After Tito left, Caden and Jane ran the mountain once more, then took a break on a log midslope. A tree beside them bore an orange ribbon, a symbol that indicated the city limits. Caden suspected it also indicated the border of Ms. Primrose's territory. He really needed to talk to her.

“I want to tell you something,” Jane said. Her gaze drifted toward the misty morning path. “And I don't want you to tell Tito.” She reached in her pocket as if she grasped on to something, and turned back to him. “I want you to promise.”

A promise was binding; a promise must be kept. Jane seemed honorable enough, but Tito was Caden's close friend. The idea of keeping information from him felt wrong. He hesitated.

“I'll consider that a yes,” she said.

“It's not.”

She nodded as if he'd said the opposite and pulled out a chain of silvery paper clips. Caden had limited knowledge of paper clips. In the Greater Realm, tomes, deeds, and documents were bound in sun griffin hair and inspected by the spellcasters' librarian. For unimpressive and uninteresting Ashevillian paper clips, however, these seemed especially fine.

Jane held them out. “I enchanted them,” she said.

Caden took them. As he held them, their magical nature became more obvious. He felt a soft hum of power in the metal. The chain glittered in the light.

There were only one hundred and twenty-eight known magic items in the Greater Realm. Caden's coat was number one hundred and twelve. His brothers envied him for owning it. Enchanted items were rare and valuable even among princes.

In Asheville, Jane had created two more. Item one hundred and twenty-nine, the Half Elf's Necklace of Protection, which hung always around Tito's neck, and now, item one hundred and thirty, the Magical Chain of Paper Clips that dangled from Caden's fingers.

The ability to put magic into an inanimate object, Jane's enchantment magic, was different from the other magics.

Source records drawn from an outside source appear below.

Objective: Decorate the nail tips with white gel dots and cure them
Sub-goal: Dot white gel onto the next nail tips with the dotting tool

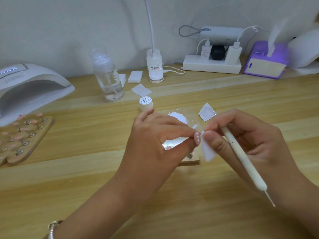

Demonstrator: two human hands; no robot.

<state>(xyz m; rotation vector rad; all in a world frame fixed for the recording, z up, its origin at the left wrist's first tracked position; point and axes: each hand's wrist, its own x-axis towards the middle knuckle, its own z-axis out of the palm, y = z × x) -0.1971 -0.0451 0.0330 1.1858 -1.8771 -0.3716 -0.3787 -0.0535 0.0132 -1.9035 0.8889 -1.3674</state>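
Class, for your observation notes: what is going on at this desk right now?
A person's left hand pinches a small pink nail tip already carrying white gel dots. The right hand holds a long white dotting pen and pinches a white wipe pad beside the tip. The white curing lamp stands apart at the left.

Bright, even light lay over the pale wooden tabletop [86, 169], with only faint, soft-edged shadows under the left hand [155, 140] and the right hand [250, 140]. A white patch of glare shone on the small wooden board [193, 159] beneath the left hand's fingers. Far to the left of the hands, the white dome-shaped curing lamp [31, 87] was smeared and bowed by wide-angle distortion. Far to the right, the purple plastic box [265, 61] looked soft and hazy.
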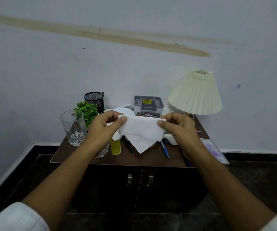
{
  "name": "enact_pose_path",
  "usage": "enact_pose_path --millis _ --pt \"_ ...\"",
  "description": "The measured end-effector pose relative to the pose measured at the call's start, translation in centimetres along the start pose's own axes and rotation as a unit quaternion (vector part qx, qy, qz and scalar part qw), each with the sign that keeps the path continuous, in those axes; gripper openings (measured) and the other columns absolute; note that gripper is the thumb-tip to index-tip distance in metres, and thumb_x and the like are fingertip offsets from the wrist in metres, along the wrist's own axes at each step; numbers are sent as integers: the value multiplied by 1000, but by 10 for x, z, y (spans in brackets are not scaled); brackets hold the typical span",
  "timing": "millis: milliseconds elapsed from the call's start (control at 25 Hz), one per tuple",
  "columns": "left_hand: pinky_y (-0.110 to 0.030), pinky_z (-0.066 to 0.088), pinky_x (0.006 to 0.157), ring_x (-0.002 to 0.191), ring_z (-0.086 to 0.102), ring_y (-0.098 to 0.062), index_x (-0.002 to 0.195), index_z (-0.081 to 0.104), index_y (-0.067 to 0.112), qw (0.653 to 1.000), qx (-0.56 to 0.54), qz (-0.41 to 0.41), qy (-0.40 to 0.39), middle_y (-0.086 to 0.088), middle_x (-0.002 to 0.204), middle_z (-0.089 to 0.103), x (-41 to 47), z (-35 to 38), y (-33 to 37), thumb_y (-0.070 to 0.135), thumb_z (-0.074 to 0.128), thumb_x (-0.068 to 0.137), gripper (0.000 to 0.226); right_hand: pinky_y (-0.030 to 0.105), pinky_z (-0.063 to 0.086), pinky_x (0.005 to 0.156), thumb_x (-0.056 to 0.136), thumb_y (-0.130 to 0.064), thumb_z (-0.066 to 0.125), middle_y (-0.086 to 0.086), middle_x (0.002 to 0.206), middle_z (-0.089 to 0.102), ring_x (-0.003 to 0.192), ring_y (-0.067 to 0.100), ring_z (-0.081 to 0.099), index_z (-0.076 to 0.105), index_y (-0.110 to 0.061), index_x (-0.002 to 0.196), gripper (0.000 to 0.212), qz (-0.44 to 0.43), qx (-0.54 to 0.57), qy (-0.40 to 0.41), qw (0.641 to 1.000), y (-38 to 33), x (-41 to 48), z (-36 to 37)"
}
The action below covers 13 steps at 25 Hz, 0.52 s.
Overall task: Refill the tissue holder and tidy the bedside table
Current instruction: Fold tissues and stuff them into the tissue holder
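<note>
A white tissue (141,130) hangs folded in the air above the dark wooden bedside table (144,160). My left hand (103,129) pinches its upper left corner and my right hand (178,129) pinches its upper right corner. A loose corner of the tissue droops toward the table. Behind the tissue stands a grey tissue holder (148,105) with a yellow sticker, at the back of the table.
On the left stand a clear glass (73,128), a small green plant (87,112) and a black mesh pen cup (95,100). A cream pleated lamp (195,94) stands at back right. A yellow comb (115,147), pens (164,150), a white plate (124,110) and a framed picture (215,151) lie about.
</note>
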<state>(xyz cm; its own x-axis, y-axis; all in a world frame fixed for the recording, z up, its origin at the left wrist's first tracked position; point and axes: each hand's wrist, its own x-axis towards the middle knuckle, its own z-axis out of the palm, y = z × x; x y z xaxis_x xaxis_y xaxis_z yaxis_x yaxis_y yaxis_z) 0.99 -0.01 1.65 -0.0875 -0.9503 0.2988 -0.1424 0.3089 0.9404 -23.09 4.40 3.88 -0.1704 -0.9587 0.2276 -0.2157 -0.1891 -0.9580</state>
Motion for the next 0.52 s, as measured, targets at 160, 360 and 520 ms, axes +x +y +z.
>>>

To permanently power an item, she had to put part of her life force into it. It shortened her lifespan. It took a burst of emotion and a droplet of blood. Enchanters died young for a reason.

He frowned and handed them back to her. “You will die
if you keep enchanting things. You must control yourself.”

“I'll die eventually anyway. We all will.”

“You'll die much sooner if you don't stop.”

She shrugged. “Maybe.”

But there was no maybe about it.

Jane rebraided her hair and seemed at ease.

This, to Caden, was the most puzzling thing about Jane. Historically, enchanters—although rare—had reputations for being emotional. It supposedly took great feeling to put a piece of one's soul in an item, yet Jane was the calmest person Caden had ever met. When she'd been rescued, she'd kept her wits. When she'd found out the surviving lunch witch, Ms. Jackson, had killed her mother, she'd become quiet. Caden again wondered what would happen when that calm broke.

“I worry for you,” he said.

“It's only a small enchantment,” she said with another shrug. The chain of paper clips hung from her fingers like a talisman. She held it out again with a small smile. “It's for you. You saved me from the lunch witches.”

“Tito and Brynne did more than me,” Caden said. “They slew the ice dragons.” Even as he said it, he felt annoyed. It should've been him.

Jane smiled. “I already gave Tito my necklace.”